### TASK DIRECTIONS
Among the lines below, take the one holding "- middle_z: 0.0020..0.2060", the one holding "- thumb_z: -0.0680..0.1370", and all lines between them. Set them down exactly.

######

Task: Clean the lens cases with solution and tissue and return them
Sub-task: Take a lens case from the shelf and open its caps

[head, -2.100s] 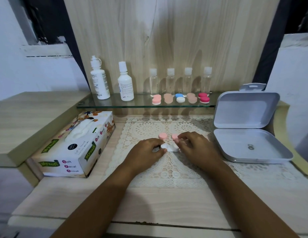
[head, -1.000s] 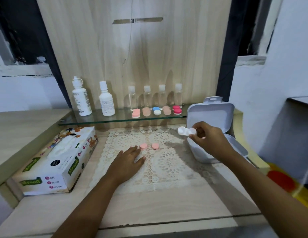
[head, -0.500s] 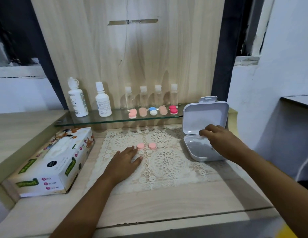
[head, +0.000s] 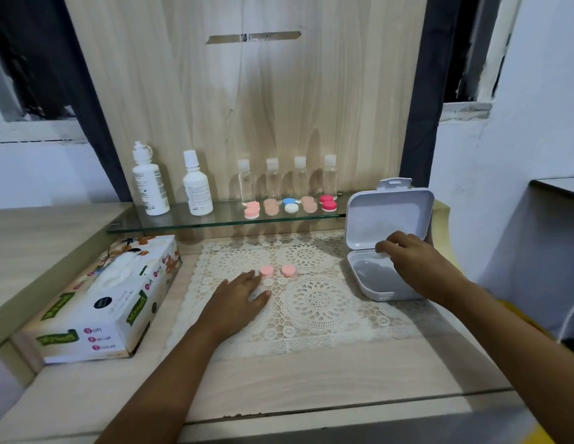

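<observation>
Left hand (head: pixel 237 299) lies flat on the lace mat (head: pixel 317 306), fingers straight and holding nothing. Its fingertips almost reach the nearer of the two pink caps (head: pixel 266 270), and the second cap (head: pixel 288 270) is just beside that one, to the right. Right hand (head: pixel 413 261) hangs over the open white box (head: pixel 388 216), with the fingers curled down toward the tray. Something pale shows under the fingertips, but I cannot tell if the hand holds a thing or if this is only the box. The other lens cases (head: pixel 290 205) stand in a row on the glass shelf (head: pixel 183 222), well apart from both hands, and the solution bottles (head: pixel 150 184) are at its left end. I judge the caps to be very light, hard, smooth plastic, so they can slide or flip easily when pushed. It is best to pinch one by its rim between thumb and one finger, not to press it from above. The tissue box (head: pixel 96 302) is left of the mat.
</observation>
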Action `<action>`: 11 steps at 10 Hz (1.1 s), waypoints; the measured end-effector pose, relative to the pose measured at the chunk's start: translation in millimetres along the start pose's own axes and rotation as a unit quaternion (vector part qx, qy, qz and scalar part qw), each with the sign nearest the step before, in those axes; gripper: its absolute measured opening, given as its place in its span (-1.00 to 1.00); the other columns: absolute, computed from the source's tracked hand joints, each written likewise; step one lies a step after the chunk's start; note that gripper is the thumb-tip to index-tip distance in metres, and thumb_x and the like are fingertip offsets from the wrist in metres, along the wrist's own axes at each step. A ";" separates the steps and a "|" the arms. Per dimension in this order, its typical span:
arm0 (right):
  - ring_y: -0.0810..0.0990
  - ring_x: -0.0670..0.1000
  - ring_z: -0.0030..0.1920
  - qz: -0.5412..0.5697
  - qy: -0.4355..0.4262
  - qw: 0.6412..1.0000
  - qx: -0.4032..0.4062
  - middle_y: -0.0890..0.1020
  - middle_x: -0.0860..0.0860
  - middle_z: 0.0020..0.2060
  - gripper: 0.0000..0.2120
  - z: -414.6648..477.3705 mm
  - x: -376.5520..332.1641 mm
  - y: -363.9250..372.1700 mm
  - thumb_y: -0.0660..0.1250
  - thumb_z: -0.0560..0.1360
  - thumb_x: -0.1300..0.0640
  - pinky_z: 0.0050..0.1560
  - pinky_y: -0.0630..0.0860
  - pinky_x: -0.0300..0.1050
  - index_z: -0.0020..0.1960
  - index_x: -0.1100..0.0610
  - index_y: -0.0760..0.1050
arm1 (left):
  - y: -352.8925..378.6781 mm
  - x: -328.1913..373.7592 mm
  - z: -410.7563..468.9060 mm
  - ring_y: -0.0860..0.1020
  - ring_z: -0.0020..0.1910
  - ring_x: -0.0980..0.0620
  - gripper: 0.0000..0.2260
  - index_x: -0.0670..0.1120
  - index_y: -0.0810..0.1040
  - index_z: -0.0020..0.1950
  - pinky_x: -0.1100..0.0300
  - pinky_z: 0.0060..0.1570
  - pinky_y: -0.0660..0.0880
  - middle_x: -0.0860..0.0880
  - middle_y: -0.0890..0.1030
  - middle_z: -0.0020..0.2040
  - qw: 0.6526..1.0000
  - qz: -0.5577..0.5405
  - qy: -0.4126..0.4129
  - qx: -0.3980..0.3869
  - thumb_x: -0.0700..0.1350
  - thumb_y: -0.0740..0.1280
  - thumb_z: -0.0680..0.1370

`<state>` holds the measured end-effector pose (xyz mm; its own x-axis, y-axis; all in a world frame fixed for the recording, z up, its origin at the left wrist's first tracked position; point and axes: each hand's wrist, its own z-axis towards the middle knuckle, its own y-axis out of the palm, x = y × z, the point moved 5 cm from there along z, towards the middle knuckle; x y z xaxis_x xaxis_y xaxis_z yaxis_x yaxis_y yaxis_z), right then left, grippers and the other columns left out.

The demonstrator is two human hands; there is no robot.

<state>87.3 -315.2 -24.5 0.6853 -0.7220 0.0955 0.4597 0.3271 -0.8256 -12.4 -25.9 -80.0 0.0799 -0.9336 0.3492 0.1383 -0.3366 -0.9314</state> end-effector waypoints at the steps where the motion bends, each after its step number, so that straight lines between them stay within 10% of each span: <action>1: 0.56 0.15 -0.17 0.107 0.057 0.991 0.056 0.58 0.15 -0.06 -0.72 7.5 -5.8 -8.6 0.38 0.39 0.41 -0.21 0.56 0.00 0.07 0.20 0.51 | 0.2 0.2 0.3 0.03 0.51 0.11 -0.51 -0.03 0.18 0.51 0.11 0.45 -0.10 0.03 0.11 0.54 1.000 0.002 0.000 0.000 0.12 0.07 0.62; 4: 0.55 -0.12 -0.20 0.372 0.177 0.906 0.096 0.60 0.00 -0.16 -0.78 33.3 -73.2 1.7 0.41 0.44 0.22 -0.20 0.41 -0.55 0.07 0.21 0.55 | 1.4 -0.1 0.9 0.03 0.51 0.14 -0.50 -0.02 0.18 0.51 0.13 0.45 -0.11 0.05 0.11 0.53 1.000 -0.007 0.000 0.001 0.14 0.08 0.61; 6: 0.57 -0.07 -0.01 0.365 0.197 0.910 0.015 0.62 0.00 0.03 -0.74 34.1 -109.7 34.6 0.37 0.47 0.08 0.06 0.51 -0.18 0.14 0.13 0.55 | 0.1 -1.2 0.6 0.04 0.50 0.14 -0.52 -0.01 0.19 0.50 0.13 0.46 -0.10 0.06 0.12 0.53 1.000 -0.018 -0.004 0.004 0.12 0.09 0.61; 11: 0.46 -0.01 0.05 0.233 0.104 0.966 -0.043 0.58 -0.01 0.03 -0.77 24.1 -125.8 57.6 0.28 0.50 0.01 -0.14 0.21 -0.23 0.10 0.08 0.53 | -28.4 0.8 -1.5 0.48 0.19 0.13 -0.73 0.00 0.54 0.24 0.31 0.10 0.35 0.05 0.55 0.25 0.976 -0.183 -0.018 0.120 -0.11 0.18 0.60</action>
<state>41.1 -190.8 -70.7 0.6746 -0.6180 -0.4036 0.0733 0.6002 -0.7965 -17.8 -17.3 -53.5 0.0151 -0.7496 0.6618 0.3904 -0.6049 -0.6941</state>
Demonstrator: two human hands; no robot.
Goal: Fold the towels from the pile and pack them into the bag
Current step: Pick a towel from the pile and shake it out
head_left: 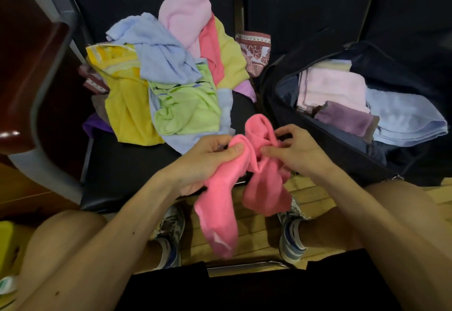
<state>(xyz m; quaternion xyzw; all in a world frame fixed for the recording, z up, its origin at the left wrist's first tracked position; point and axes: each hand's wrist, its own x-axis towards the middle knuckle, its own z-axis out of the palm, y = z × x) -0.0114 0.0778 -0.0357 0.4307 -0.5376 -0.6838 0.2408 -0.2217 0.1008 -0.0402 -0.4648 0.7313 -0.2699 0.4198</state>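
Observation:
A crumpled pink towel (pixel 220 203) hangs between my hands over the front edge of a black seat. My left hand (pixel 205 161) grips its left bunch, thumb on top. My right hand (pixel 291 149) pinches the cloth near the twisted middle. Behind lies the pile of towels (pixel 171 78): yellow, light green, light blue, pale pink and others. To the right stands an open dark bag (pixel 281 85) with folded pale pink, purple and light blue towels inside.
The pile lies on a black chair seat (pixel 127 163). A dark red wooden desk edge (pixel 29 78) stands at the left. My knees and sneakers (pixel 291 237) show below, over a wooden floor. A patterned maroon cloth (pixel 254 51) lies behind the pile.

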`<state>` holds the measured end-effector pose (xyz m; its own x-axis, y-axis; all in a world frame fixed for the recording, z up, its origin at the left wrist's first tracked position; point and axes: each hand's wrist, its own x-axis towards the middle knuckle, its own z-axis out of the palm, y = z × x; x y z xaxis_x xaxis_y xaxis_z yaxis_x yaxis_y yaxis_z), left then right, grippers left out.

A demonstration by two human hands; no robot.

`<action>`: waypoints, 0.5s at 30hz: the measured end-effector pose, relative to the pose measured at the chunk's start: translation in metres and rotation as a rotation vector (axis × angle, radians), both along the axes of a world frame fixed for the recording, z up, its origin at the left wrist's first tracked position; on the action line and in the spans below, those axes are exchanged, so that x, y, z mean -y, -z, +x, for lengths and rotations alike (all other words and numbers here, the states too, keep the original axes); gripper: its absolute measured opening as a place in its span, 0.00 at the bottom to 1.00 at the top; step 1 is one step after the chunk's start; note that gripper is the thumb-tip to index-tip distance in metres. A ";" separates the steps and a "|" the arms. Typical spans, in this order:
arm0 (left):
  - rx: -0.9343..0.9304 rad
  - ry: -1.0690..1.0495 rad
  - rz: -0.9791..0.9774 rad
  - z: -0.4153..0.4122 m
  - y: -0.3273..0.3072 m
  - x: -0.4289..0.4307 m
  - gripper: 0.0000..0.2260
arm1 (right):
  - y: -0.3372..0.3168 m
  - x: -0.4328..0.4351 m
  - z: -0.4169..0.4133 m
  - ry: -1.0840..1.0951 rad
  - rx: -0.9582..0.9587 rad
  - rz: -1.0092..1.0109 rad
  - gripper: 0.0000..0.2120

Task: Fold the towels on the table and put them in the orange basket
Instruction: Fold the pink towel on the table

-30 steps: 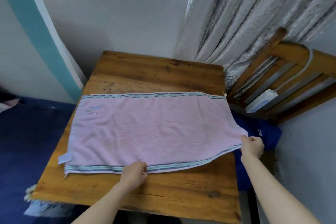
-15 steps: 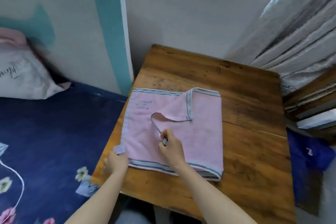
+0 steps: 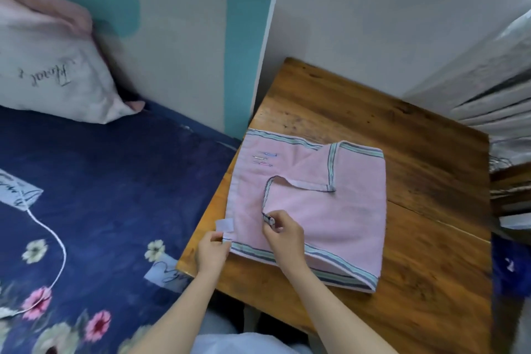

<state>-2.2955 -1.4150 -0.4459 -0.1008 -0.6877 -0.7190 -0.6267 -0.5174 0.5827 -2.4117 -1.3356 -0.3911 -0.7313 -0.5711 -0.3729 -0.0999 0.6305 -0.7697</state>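
We have the pink terry towel with striped borders [image 3: 330, 218] lying half-folded at the left side of the brown wooden table [image 3: 416, 152]. Our left hand [image 3: 211, 250] pinches its near-left corner by the white label [image 3: 224, 224]; our right hand [image 3: 283, 231] pinches the striped hem of the crooked top layer. Pull unevenly and the layers may skew — or the towel slips over the table edge. No orange basket shows.

A home bedroom: a floral bedsheet [image 3: 100, 195] and pillow [image 3: 48, 72] beside a wooden table [image 3: 402, 152].
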 end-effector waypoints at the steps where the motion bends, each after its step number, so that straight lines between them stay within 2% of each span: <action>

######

### SOLUTION TO THIS PROBLEM
  - middle_z: 0.0020..0.2060
  - gripper: 0.0000..0.2120
  - z: -414.6648..477.3705 mm
  - x: -376.5520..332.1641 mm
  - y: -363.9250..372.1700 mm
  - thumb_y: -0.0660..0.1250
  - thumb_z: -0.0560..0.1360
  - thumb_x: -0.1300..0.0640
  - pinky_z: 0.0050..0.1560
  - pinky_y: -0.0630..0.0860
  - pinky_x: -0.0300..0.1050
  - index_z: -0.0020..0.1960
  - index_x: -0.1100..0.0610
  - index_y: -0.0760..0.1050
arm1 (left):
  - y: -352.8925..378.6781 mm
  - x: -328.1913..373.7592 mm
  - z: -410.7563..468.9060 mm
  - ring_y: -0.0860..0.1020
  - ring_z: -0.0020..0.1910
  - ring_x: -0.0980..0.0620
  - gripper: 0.0000..0.2260
  - index_x: -0.0670..0.1120
  - index_y: -0.0810..0.1040
  - index_z: -0.0020..0.1950
  - pinky_x: -0.1100..0.0300
  - pinky_z: 0.0060..0.1570
  - pinky_y: -0.0660..0.0880
  - middle_x: -0.0860..0.0880
  - middle_y: -0.0890..0.1030
  - middle_z: -0.0020..0.2040
  - qw: 0.6526..1.0000
  - qz: -0.5577..0.5405
  - qy: -0.4126..0.4129
  - qx: -0.3980..0.3869
  - thumb_x: -0.0700..0.1350
  - thumb_y: -0.0740..0.1280
  - thumb_z: -0.0680..0.1370

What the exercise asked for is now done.